IME. “Aye, so shalt I abate mine protestations,” sigh’d I, a benighted novitiate, yet in the dark to the glorious gift that that cordial moniale, oracle of the sacred heart, hath arranged for me. [Prv 1:7][39] “Go thence, and sign to me thine most rever’d inditements. Just tread lightsome on’t, and spare me thine sharpest snibs, tho’ tardy progress might I onely plow ’pon this bibliodyssey which thou hath layed upon me.”

ALP. Promethia reaffirmed: “Ensue at thy wont, and spect not to suffer mine cavilry. I depart thee so ye can initiate thy duty in sanctitude. Just pledge to keep patience at the forefront of thy conversation. [1 Thes 5:14][40] Take this as the paramount of mine sapience, since alack this virtue, one shant ’spect to surmount those stacks o’ shelves, or o’errun those rows o’ logs, which standst in the way of thy salvage.
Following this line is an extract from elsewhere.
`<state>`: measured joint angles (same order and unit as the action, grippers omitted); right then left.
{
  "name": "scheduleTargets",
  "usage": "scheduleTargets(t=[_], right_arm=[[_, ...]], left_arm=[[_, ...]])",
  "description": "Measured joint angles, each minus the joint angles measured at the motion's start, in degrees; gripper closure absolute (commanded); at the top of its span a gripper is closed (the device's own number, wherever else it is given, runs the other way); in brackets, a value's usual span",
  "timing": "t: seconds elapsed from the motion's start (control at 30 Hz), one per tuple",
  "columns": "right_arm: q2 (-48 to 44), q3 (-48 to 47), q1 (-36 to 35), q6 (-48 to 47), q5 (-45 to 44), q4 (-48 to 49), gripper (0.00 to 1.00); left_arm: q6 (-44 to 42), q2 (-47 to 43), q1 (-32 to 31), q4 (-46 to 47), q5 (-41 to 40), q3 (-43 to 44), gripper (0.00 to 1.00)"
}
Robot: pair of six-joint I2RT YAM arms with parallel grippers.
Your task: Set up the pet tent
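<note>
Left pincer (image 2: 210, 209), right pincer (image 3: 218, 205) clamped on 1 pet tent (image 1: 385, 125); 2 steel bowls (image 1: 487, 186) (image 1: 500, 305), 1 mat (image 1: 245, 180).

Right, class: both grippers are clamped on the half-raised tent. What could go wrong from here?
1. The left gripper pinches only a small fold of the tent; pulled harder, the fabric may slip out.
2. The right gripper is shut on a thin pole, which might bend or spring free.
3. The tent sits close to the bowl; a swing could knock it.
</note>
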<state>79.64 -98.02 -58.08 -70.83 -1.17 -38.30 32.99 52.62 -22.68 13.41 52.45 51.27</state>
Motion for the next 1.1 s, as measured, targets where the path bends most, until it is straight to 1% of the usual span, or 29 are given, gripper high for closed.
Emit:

So fuse the aforemention’d virtue into thine heart, and thou shalt see e’en the mortalest sin of acedia moralis [2 Cor 7:10][41] – the origin of dejection, inborn stain of slothfulness – shalt speed apace in its palling and purification from the human soul, and erelong shalt the curricula be history.” [Gal 6:9][42]

ALP. “So baptise thy innermost being in patience,” proceedeth Promethia as she bid me to the athenæum adjacent, “for thou art hereborn reafter as a disciple of the One True Religion. No longer a no one, thy newly nomination ist Gnosis Patience Reading. Heed thine archmother Zelda’s triune appeal, Gnosis, and recalleth for thine inspiration the patience shewn at thy chancy apparition in the parlor, whence stricter lawgivers would’ve demound worsen penance for thy misdemeanours. In kind, as a welcome guest lets bygones be of his proprietor’s o’ersights, untoward banters, tasteless tangents, loopy lapses, and descents into arcane argot and lore of inconsequence—belikewise, as a chile in the house of God, thou shalt be lithe whilst visiting the Hall of Metaphysicks (or the Temple of Theology, or the Ashram of Ontology, for that matter), and tolerate the company, voices, and thoughts expressed therein, at least awhile, afore ye pronounce them decrepit or defunct or dead or gone or over, or some other hasteful judgement. [Prv 18:2][43] Endeavour to sedulity, rather than repeateth oncemore that unsightly ritual by which legions of indolent lads and wenches fallst farst into an exile self-imposed, namely by fancying themselves born-again know-it-alls. They cloak their confusion in a blanket of condemnation, and relinquish to childish choler the prerogative to adjudge the qualities of a multitude of works, when really ’tis but their crippled sense of forbearance that refuseth to admit any wares for e’en the most liminary of inventories. [Prv 1:22][44] Forsaken of patience, they sabotage their avowed quest to illuminate, ending up lost in the woods—retracing their missteps, victims of their own interminable circuitry.”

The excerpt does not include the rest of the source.